Few and probably harmless side effect
The seemingly negative effects of vitamin E that are reported from time to time have been discussed by experts, because the alleged side effects can not necessarily be pinned to vitamin E.
Increased bleeding is the only side effect, which toxicologists can link to ingestion of large quantities of vitamin E. This side effect most likely occurs because vitamin E inhibits vitamin K.
Measuring vitamin K
Blood levels of vitamin E do not represent a reliable method for measuring a person’s vitamin E status. In fact, with people who either have to little or too much fat in their blood, blood levels of vitamin E give a very inaccurate picture.
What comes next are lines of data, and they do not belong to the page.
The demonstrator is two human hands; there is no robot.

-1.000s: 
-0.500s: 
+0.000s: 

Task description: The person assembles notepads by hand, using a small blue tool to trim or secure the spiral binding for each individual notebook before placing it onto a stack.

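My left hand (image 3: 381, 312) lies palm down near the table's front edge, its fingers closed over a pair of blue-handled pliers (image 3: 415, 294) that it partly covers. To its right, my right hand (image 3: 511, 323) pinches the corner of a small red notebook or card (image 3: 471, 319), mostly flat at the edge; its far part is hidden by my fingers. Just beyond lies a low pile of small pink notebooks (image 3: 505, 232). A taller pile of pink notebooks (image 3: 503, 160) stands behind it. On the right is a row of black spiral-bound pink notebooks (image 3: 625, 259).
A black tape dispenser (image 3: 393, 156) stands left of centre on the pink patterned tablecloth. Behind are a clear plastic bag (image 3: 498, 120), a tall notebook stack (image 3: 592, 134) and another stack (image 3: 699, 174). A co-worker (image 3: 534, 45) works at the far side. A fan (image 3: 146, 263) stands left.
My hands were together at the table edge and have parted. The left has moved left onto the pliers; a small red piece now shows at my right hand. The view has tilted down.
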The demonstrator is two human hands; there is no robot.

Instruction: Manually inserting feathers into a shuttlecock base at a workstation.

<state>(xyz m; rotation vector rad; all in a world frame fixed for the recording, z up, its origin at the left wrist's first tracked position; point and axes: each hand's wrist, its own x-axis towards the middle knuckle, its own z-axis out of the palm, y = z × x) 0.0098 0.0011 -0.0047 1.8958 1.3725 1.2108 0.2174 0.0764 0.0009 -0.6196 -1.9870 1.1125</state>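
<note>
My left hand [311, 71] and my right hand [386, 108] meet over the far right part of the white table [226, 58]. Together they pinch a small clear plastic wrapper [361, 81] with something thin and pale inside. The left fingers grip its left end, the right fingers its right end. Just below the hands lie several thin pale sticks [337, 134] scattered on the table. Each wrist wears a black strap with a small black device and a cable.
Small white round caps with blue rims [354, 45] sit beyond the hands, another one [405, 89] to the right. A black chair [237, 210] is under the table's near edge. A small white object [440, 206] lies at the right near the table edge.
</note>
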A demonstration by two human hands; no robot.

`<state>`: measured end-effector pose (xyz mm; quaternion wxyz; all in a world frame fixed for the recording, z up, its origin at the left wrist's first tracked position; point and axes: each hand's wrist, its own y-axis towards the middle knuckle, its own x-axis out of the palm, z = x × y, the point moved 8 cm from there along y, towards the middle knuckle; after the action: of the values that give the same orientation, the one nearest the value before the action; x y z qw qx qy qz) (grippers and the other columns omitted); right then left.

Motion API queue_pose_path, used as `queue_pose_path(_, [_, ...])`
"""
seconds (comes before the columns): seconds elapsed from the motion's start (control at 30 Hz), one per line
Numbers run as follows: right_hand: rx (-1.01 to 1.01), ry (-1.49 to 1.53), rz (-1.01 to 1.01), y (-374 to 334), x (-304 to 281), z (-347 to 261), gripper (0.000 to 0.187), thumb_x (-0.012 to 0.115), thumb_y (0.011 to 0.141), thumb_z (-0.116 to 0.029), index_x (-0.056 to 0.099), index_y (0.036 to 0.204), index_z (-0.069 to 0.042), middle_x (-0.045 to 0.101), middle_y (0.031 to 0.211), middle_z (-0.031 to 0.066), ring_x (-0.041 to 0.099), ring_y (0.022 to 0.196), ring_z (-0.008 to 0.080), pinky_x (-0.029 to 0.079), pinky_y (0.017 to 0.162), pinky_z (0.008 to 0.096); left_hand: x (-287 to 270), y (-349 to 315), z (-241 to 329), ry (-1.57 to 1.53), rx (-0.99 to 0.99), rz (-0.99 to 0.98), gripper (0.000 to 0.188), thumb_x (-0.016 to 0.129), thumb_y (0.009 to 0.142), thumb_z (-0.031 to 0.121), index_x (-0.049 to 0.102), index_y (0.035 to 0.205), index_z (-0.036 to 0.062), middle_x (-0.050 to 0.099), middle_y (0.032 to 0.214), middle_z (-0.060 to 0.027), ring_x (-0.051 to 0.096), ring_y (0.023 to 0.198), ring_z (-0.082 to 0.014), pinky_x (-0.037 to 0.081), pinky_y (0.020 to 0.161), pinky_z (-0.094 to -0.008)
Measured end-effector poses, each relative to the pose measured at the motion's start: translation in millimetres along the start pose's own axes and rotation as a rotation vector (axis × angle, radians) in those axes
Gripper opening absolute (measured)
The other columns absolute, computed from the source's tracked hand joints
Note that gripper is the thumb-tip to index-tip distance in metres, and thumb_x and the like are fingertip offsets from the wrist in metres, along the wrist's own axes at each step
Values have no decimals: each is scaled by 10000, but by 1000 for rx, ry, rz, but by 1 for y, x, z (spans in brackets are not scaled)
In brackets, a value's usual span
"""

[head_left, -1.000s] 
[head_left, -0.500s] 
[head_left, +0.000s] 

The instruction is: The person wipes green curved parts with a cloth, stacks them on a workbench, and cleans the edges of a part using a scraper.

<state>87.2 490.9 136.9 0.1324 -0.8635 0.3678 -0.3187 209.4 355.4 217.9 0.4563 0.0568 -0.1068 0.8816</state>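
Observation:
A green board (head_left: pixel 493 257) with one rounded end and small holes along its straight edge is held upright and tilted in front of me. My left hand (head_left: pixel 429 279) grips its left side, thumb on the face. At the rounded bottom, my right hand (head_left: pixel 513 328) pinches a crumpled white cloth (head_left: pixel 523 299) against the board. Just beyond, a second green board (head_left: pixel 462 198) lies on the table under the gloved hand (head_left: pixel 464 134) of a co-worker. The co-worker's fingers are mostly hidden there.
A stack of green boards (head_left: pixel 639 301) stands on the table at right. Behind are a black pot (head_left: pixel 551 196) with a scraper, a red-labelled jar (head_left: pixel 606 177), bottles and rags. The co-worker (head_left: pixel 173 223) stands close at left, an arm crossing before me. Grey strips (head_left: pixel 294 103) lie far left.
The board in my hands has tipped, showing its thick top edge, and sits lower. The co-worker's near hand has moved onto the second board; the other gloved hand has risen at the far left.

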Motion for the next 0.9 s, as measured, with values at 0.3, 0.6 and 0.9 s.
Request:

The most reliable way to assess the body’s vitamin E status is to measure the amount of vitamin E metabolites in the urine.
Maret Trabers review article refutes earlier reports of problems with overdosing from vitamin E supplements. It also questions the benefits of taking other forms of vitamin E than alfa-tocopherol.
Traber MG. Mechanisms for the Prevention of Vitamin E Excess. J Lipid Res 2013. E-pub ahead of print.